Vitamin D is also known to vary between racial and ethnic populations, and most of the participants in the original Rush cohort were white. The researchers are planning followup studies using a more diverse group of subjects to look at other brain changes associated with cognitive decline. They hope their work leads to a better understanding of the role vitamin D may play in staving off dementia.
However, experts caution people not to use large doses of vitamin D supplements as a preventive measure. The recommended dose of vitamin D is 600 IU for people 1-70 years old, and 800 IU for those older—excessive amounts can cause harm, and have been linked to the risk of falling.
“We now know that vitamin D is present in reasonable amounts in human brains, and it seems to be correlated with less decline in cognitive function,” Shea says. “But we need to do more research to identify the neuropathology that vitamin D is linked to in the brain before we start designing future interventions.”

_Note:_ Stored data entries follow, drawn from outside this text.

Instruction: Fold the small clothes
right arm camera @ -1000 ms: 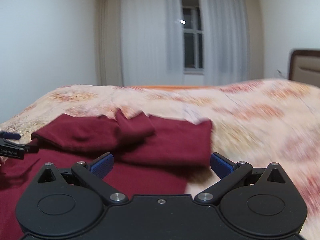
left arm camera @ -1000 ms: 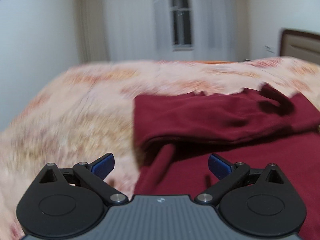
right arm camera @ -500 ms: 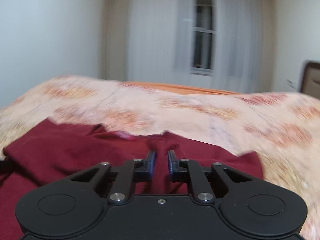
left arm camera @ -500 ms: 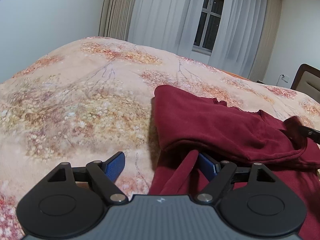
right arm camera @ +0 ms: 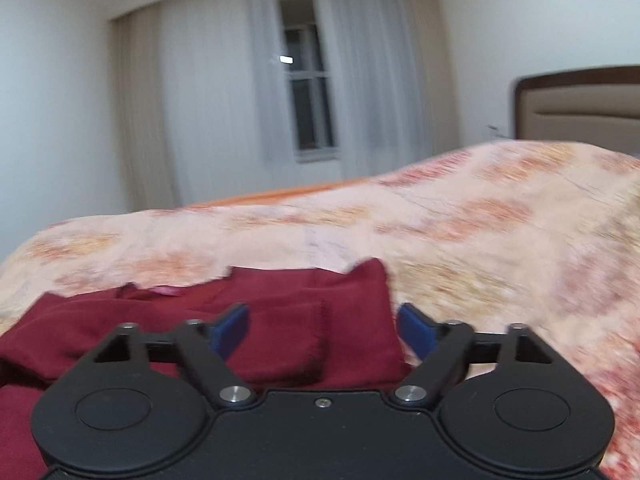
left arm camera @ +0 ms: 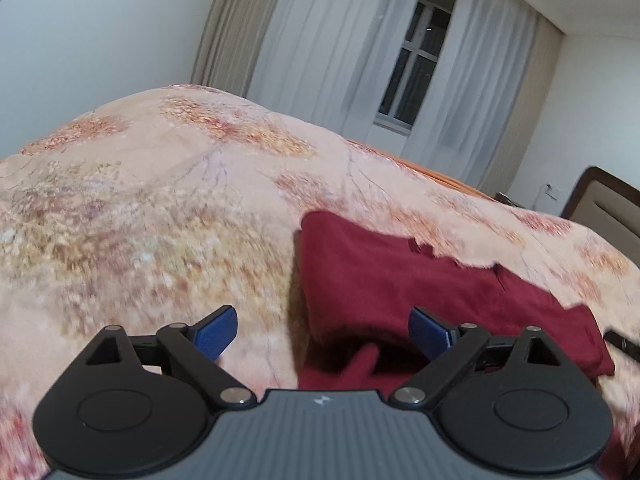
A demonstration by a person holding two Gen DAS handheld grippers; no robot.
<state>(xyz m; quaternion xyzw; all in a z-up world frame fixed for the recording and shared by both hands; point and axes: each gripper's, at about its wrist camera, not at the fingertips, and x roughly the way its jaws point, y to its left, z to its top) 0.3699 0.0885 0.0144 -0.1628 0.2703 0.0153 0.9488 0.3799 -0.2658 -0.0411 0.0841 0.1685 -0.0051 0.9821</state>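
Observation:
A dark red garment (left arm camera: 400,280) lies partly folded on the floral bedspread (left arm camera: 140,220). My left gripper (left arm camera: 322,330) is open and empty, just above the garment's left folded edge. In the right wrist view the same red garment (right arm camera: 288,332) lies with a folded flap on top. My right gripper (right arm camera: 322,326) is open and empty, straddling the garment's right edge. A black tip of the right gripper (left arm camera: 622,344) shows at the far right of the left wrist view.
The bedspread (right arm camera: 480,240) stretches widely around the garment. A padded headboard (right arm camera: 580,104) stands at the right. Curtains and a window (left arm camera: 416,60) are behind the bed. White walls lie to the left.
My right gripper was shut half a second ago and has now opened, having moved toward the garment's right edge. My left gripper stayed open and lifted slightly, tilting its view upward.

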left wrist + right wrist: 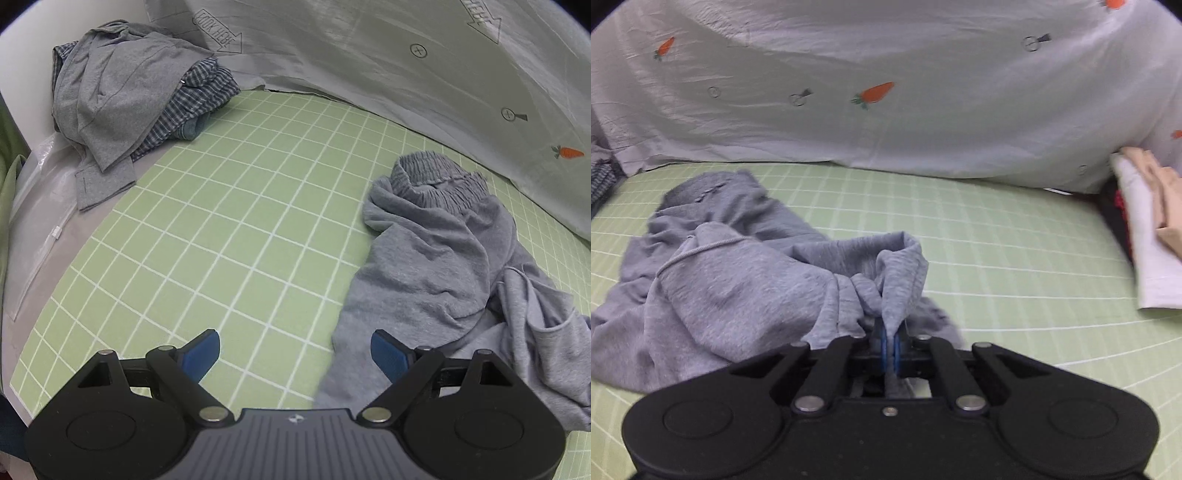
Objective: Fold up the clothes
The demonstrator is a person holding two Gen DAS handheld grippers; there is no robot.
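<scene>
Grey sweatpants [436, 266] with an elastic waistband lie crumpled on the green grid mat [229, 229], right of centre in the left wrist view. My left gripper [295, 354] is open and empty, hovering above the mat just left of a pant leg. In the right wrist view the sweatpants [738, 288] are bunched at the left and centre, with a drawstring showing. My right gripper [891, 345] is shut on a fold of the sweatpants fabric and lifts it a little off the mat [1015, 258].
A pile of grey and blue checked clothes [125, 99] sits at the mat's far left corner. A white sheet with carrot prints [886, 92] hangs along the back. Folded white and pink clothes [1145, 236] lie at the right edge. A plastic bag [37, 206] lies left.
</scene>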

Funding: Research reported in this article was supported by the National Institutes of Health’s National Institute on Aging under award numbers R01AG051641 and R01AG17917, as well as the U.S. Department of Agriculture’s Agricultural Research Service. Complete information on authors, funders, and conflicts of interest is available in the published paper. The content is solely the responsibility of the authors and does not necessarily represent the official views of the National Institutes of Health or the U.S. Department of Agriculture.

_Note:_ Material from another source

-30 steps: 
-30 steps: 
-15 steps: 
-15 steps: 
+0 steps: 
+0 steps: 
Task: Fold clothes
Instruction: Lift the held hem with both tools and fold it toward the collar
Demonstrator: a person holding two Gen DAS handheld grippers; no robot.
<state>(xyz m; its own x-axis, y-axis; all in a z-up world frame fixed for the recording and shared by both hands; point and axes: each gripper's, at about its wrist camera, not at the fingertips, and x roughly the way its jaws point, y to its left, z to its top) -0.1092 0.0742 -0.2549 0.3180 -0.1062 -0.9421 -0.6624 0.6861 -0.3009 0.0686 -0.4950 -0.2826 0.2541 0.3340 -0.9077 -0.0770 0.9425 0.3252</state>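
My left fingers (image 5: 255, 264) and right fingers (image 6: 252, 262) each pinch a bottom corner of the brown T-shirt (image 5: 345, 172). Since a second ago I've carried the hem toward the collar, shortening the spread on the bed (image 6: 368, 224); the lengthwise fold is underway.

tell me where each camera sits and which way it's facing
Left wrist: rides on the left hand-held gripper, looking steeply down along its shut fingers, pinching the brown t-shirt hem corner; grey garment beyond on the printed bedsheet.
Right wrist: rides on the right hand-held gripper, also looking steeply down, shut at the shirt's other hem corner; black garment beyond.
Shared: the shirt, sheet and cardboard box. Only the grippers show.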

About this vitamin D and cognitive function research news
Author: Tara Pettinato
Source: Tufts University
Contact: Tara Pettinato – Tufts University
Image: The image is in the public domain
Original Research: Open access.
“Brain vitamin D forms, cognitive decline, and neuropathology in community-dwelling older adults” by Sarah Booth et al. Alzheimer’s and Dementia
Brain vitamin D forms, cognitive decline, and neuropathology in community-dwelling older adults
Vitamin D purportedly protects against cognitive decline and dementia based on observational data using circulating 25-hydroxyvitamin D (25(OH)D). Little is known about vitamin D in the human brain and the association with dementia or neuropathology.
Decedents of the Rush Memory and Aging Project (n = 290) had vitamin D concentrations measured in four brain regions. Associations with cognitive and neuropathological outcomes were estimated using linear and logistic regression.
The main form of vitamin D in all brain regions measured was 25(OH)D3. Higher brain 25(OH)D3 concentrations were associated with a 25% to 33% lower odds of dementia or mild cognitive impairment (MCI) at the last visit before death (all P ≤ .031). However, brain 25(OH)D concentrations were not associated with any post-mortem neuropathology outcome studied.
Higher brain 25(OH)D3 concentrations were associated with better cognitive function prior to death. Additional research is needed to clarify the specific mechanisms underlying this potentially protective relationship.